### YOUR INSTRUCTIONS
Retype the listing below exactly, pictures removed.

### DATA BELOW
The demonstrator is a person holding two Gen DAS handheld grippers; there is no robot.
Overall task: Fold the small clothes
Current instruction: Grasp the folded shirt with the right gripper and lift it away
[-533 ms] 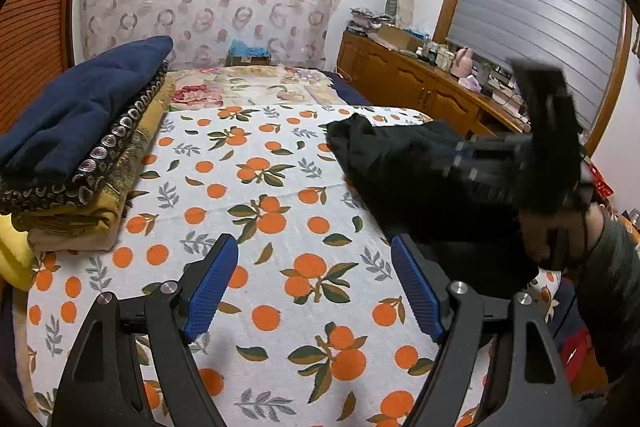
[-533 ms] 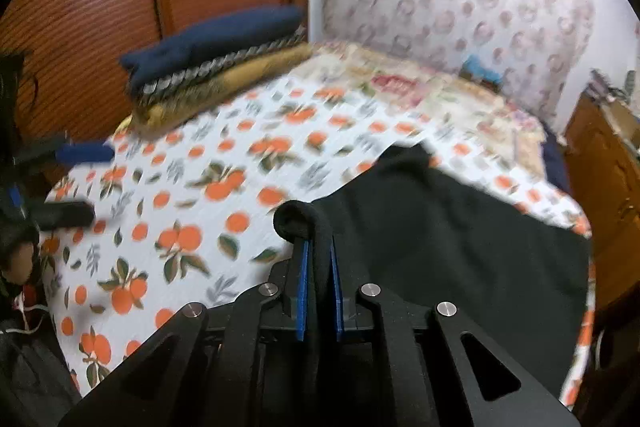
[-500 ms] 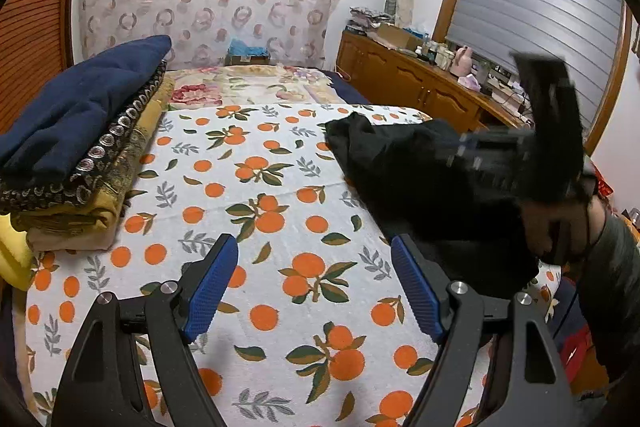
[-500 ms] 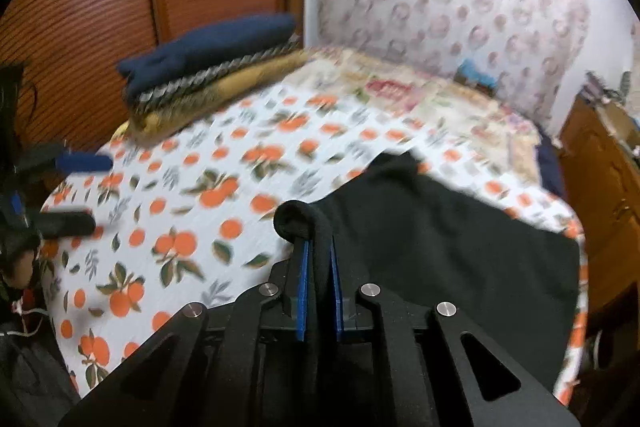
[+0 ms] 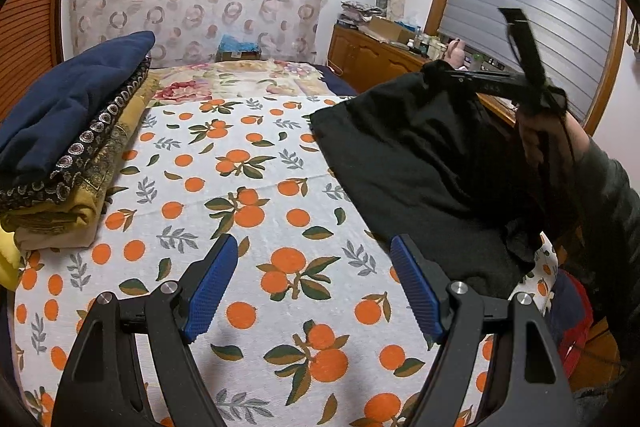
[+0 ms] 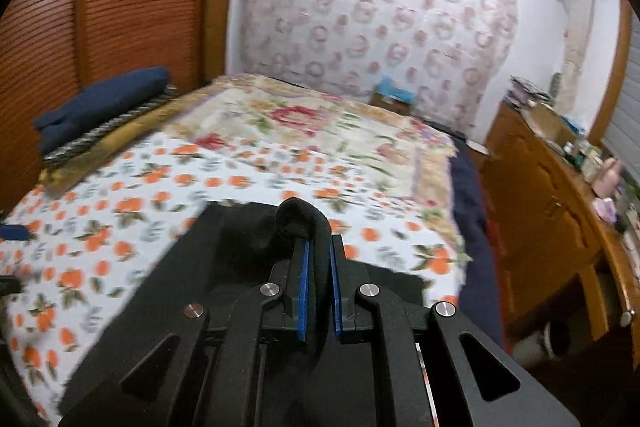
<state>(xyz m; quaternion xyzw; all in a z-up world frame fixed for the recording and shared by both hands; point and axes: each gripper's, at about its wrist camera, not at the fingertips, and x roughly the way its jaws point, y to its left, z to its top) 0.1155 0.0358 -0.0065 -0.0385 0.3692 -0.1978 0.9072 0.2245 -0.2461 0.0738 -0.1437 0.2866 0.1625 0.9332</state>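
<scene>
A black garment [image 5: 420,163] lies on the right side of the orange-print bedsheet [image 5: 256,227], one edge pulled up off the bed. My right gripper [image 6: 318,259] is shut on a bunched fold of that black garment [image 6: 300,223], which hangs down below it. From the left wrist view the right gripper [image 5: 444,75] is raised high at the right, held by a person's hand [image 5: 540,139]. My left gripper [image 5: 312,279] hovers low over the sheet near the front, open, with nothing between its blue pads.
A stack of folded clothes [image 5: 68,131] with a navy piece on top sits at the left of the bed. A floral quilt [image 5: 240,79] lies beyond the sheet. A wooden cabinet [image 5: 384,59] with clutter runs along the right wall, a wooden wardrobe [image 6: 100,7] along the left.
The right gripper has risen and swung toward the head of the bed, lifting the black garment's edge higher. The left gripper has stayed in place, still open.
</scene>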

### TASK RESULT
The demonstrator is a person holding two Gen DAS handheld grippers; there is no robot.
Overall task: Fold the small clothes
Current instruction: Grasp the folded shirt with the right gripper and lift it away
[-533 ms] 
[-533 ms] 
[-500 ms] 
[-500 ms] 
[+0 ms] 
[+0 ms] 
<state>(xyz m; quaternion xyzw; all in a z-up world frame fixed for the recording and shared by both hands; point and axes: each gripper's, at about its wrist camera, not at the fingertips, and x roughly the way its jaws point, y to its left, z to its top) 0.1155 0.0358 -0.0065 -0.0385 0.3692 -0.1978 0.9072 0.2245 -0.2461 0.0738 -0.1437 0.2866 0.1625 0.9332</state>
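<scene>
A black garment [image 5: 420,163] lies on the right side of the orange-print bedsheet [image 5: 256,227], one edge pulled up off the bed. My right gripper [image 6: 318,259] is shut on a bunched fold of that black garment [image 6: 300,223], which hangs down below it. From the left wrist view the right gripper [image 5: 444,75] is raised high at the right, held by a person's hand [image 5: 540,139]. My left gripper [image 5: 312,279] hovers low over the sheet near the front, open, with nothing between its blue pads.
A stack of folded clothes [image 5: 68,131] with a navy piece on top sits at the left of the bed. A floral quilt [image 5: 240,79] lies beyond the sheet. A wooden cabinet [image 5: 384,59] with clutter runs along the right wall, a wooden wardrobe [image 6: 100,7] along the left.
The right gripper has risen and swung toward the head of the bed, lifting the black garment's edge higher. The left gripper has stayed in place, still open.
</scene>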

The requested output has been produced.